Extracted records:
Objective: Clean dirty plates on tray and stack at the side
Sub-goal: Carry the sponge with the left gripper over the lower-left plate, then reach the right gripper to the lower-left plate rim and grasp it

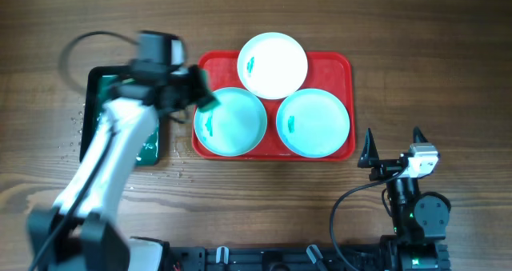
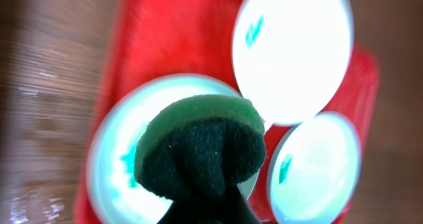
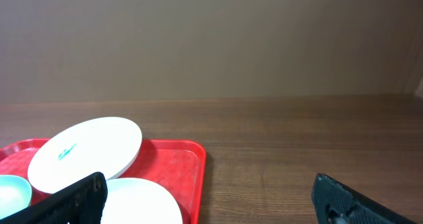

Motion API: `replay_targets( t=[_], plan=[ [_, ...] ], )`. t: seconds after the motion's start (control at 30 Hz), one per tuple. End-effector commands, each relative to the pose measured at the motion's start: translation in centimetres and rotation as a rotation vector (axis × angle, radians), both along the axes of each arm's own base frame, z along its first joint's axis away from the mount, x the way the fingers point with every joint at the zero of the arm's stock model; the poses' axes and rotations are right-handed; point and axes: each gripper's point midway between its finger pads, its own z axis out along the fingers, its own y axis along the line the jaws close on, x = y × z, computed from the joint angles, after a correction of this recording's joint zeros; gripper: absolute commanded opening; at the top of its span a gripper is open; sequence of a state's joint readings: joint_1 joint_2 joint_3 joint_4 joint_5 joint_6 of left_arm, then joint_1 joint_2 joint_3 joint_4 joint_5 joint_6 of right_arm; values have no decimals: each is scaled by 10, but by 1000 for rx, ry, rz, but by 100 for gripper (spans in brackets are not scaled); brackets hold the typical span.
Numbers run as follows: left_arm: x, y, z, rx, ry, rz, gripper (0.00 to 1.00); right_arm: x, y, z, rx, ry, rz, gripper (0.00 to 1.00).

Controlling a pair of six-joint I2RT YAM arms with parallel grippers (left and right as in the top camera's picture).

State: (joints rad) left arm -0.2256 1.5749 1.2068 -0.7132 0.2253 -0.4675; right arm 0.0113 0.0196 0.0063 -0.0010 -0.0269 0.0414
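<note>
From above, we see the red tray (image 1: pixel 344 63) on the table (image 1: pixel 448 63) carrying all three dirty plates. The white plate (image 1: pixel 273 65) sits at the far edge, and its rim overlaps the left turquoise plate (image 1: pixel 232 123) and the right turquoise plate (image 1: pixel 314 123), which lie side by side along the near edge. Each plate has a small teal smear. The left tool (image 1: pixel 204 95) is clamped on a green sponge (image 1: pixel 210 101) at the far left rim of the left turquoise plate. We cannot tell whether the sponge touches the plate. A dark green tray (image 1: pixel 96 87) lies just left of the red one, partly under the left arm. The right tool (image 1: pixel 393 135) is well clear of the tray near the table's near right corner, with its jaws spread wide and nothing between them.

In the left wrist view, the sponge (image 2: pixel 198 128) fills the lower middle, with its dark scouring face towards us. It hides the fingers that grip it. Behind it lies the left turquoise plate (image 2: pixel 115 151), with its smear just beside the sponge.

In the right wrist view, both fingers (image 3: pixel 73 201) stand far apart at the bottom corners. The white plate (image 3: pixel 86 151) sits tilted on the rims of the other two plates on the tray (image 3: pixel 188 158).
</note>
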Motion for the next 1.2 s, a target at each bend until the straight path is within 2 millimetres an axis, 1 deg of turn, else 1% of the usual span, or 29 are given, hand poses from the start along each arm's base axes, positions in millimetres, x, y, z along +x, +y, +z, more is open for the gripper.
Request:
replay_targets(
  t=[0.0,0.03,0.07,0.1,0.13,0.17,0.2,0.27,0.33,0.4,0.47,0.5,0.53,0.6,0.63,0.67,0.7,0.8,0.83,0.87,0.93,0.97,1.0,1.07,1.1,1.17],
  plan=[
    [-9,-23,-54,105,99,-82,4,0,2,0,14,-2,15,100],
    [-11,-27,-66,118,124,-94,4,0,2,0,14,-2,15,100],
    [-17,-33,-84,134,170,-117,4,0,2,0,14,-2,15,100],
    [-18,-34,-90,139,186,-121,8,0,2,0,14,-2,15,100],
    [-18,-34,-94,142,194,-122,20,0,2,0,14,-2,15,100],
    [-19,-33,-97,147,201,-121,49,0,2,0,14,-2,15,100],
    [-17,-32,-97,153,197,-116,56,0,2,0,14,-2,15,100],
    [-11,-30,-95,159,170,-107,59,0,2,0,14,-2,15,100],
    [-4,-30,-88,150,145,-100,60,0,2,0,14,-2,15,100],
    [4,-27,-69,140,112,-84,62,0,2,0,14,-2,15,100],
    [14,-18,-40,125,62,-53,63,0,2,0,14,-2,15,100],
    [20,-9,-21,120,29,-25,63,0,2,0,14,-2,15,100],
    [24,2,-1,117,-7,8,64,0,2,0,14,-2,15,100],
    [28,32,39,110,-78,87,77,0,2,0,14,-2,15,100],
    [27,45,52,104,-106,119,83,0,2,0,14,-2,15,100],
    [24,63,68,99,-138,167,100,0,2,0,14,-2,15,100],
    [20,80,80,96,-159,211,100,0,2,0,14,-2,15,99],
    [9,113,97,99,-182,298,100,0,1,3,6,-14,5,100],
    [6,120,99,101,-179,317,100,0,-2,13,14,-52,-12,100],
    [3,126,98,103,-172,332,100,-2,3,31,64,-124,23,100],
    [-2,131,92,108,-137,345,100,-12,30,65,260,-236,210,100],
    [-3,131,89,110,-126,344,100,-17,32,80,343,-281,242,100],
    [-5,130,87,111,-116,342,100,-25,28,103,420,-371,257,100],
    [-7,130,85,111,-105,341,100,-49,30,144,511,-544,342,100],
    [-7,130,85,112,-103,341,100,-75,31,174,493,-692,399,100],
    [-8,130,84,113,-99,340,100,-106,32,206,463,-848,445,100]
  ],
)
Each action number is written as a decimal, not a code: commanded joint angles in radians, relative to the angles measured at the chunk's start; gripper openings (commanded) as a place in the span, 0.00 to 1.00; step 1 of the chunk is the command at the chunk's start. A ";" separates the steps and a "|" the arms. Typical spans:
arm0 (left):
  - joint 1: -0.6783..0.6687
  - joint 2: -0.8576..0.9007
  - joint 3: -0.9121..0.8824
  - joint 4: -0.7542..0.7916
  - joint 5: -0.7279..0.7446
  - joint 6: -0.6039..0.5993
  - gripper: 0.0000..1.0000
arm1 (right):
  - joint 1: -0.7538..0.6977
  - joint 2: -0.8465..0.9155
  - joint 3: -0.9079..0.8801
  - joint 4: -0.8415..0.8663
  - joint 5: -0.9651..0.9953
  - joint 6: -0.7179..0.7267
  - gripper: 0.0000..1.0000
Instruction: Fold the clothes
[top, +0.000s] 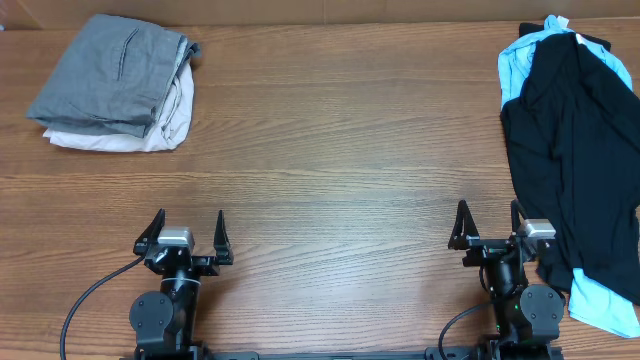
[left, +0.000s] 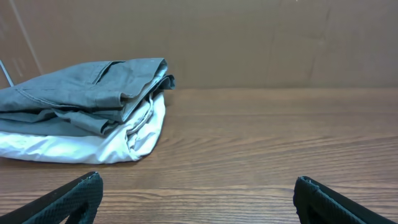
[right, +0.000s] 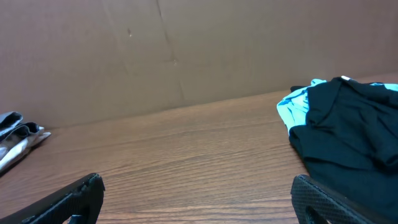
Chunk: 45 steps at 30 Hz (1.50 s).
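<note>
Overhead, the black shirt (top: 575, 150) lies long-ways up the table (top: 340, 150), just right of the right gripper (top: 488, 222), far from the left gripper (top: 187, 232). Both are wide open, empty.

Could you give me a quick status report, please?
Left gripper open, empty; right gripper open, empty. Grey-and-cream pile folded, far left. Black garment over light-blue T-shirt, unfolded, right edge. No obstruction seen.
</note>
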 joint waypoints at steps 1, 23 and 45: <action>0.002 -0.009 -0.003 -0.001 -0.011 -0.009 1.00 | 0.005 -0.012 -0.010 0.003 0.006 0.000 1.00; 0.002 -0.009 -0.003 -0.001 -0.011 -0.009 1.00 | 0.005 -0.012 -0.010 0.003 0.006 0.000 1.00; 0.002 -0.009 -0.003 -0.003 -0.037 0.002 1.00 | 0.005 -0.012 -0.010 0.002 0.032 -0.006 1.00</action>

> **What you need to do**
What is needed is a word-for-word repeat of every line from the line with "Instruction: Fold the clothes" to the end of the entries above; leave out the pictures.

> **Response to the task**
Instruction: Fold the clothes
[top, +0.000s] 
[left, +0.000s] 
[right, +0.000s] 
Chunk: 45 steps at 30 Hz (1.50 s).
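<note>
Overhead, the black shirt (top: 575, 150) lies long-ways up the table (top: 340, 150), just right of the right gripper (top: 488, 222), far from the left gripper (top: 187, 232). Both are wide open, empty.

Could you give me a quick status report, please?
Left gripper open, empty; right gripper open, empty. Grey-and-cream pile folded, far left. Black garment over light-blue T-shirt, unfolded, right edge. No obstruction seen.
</note>
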 joint waypoints at steps 1, 23 and 45: <action>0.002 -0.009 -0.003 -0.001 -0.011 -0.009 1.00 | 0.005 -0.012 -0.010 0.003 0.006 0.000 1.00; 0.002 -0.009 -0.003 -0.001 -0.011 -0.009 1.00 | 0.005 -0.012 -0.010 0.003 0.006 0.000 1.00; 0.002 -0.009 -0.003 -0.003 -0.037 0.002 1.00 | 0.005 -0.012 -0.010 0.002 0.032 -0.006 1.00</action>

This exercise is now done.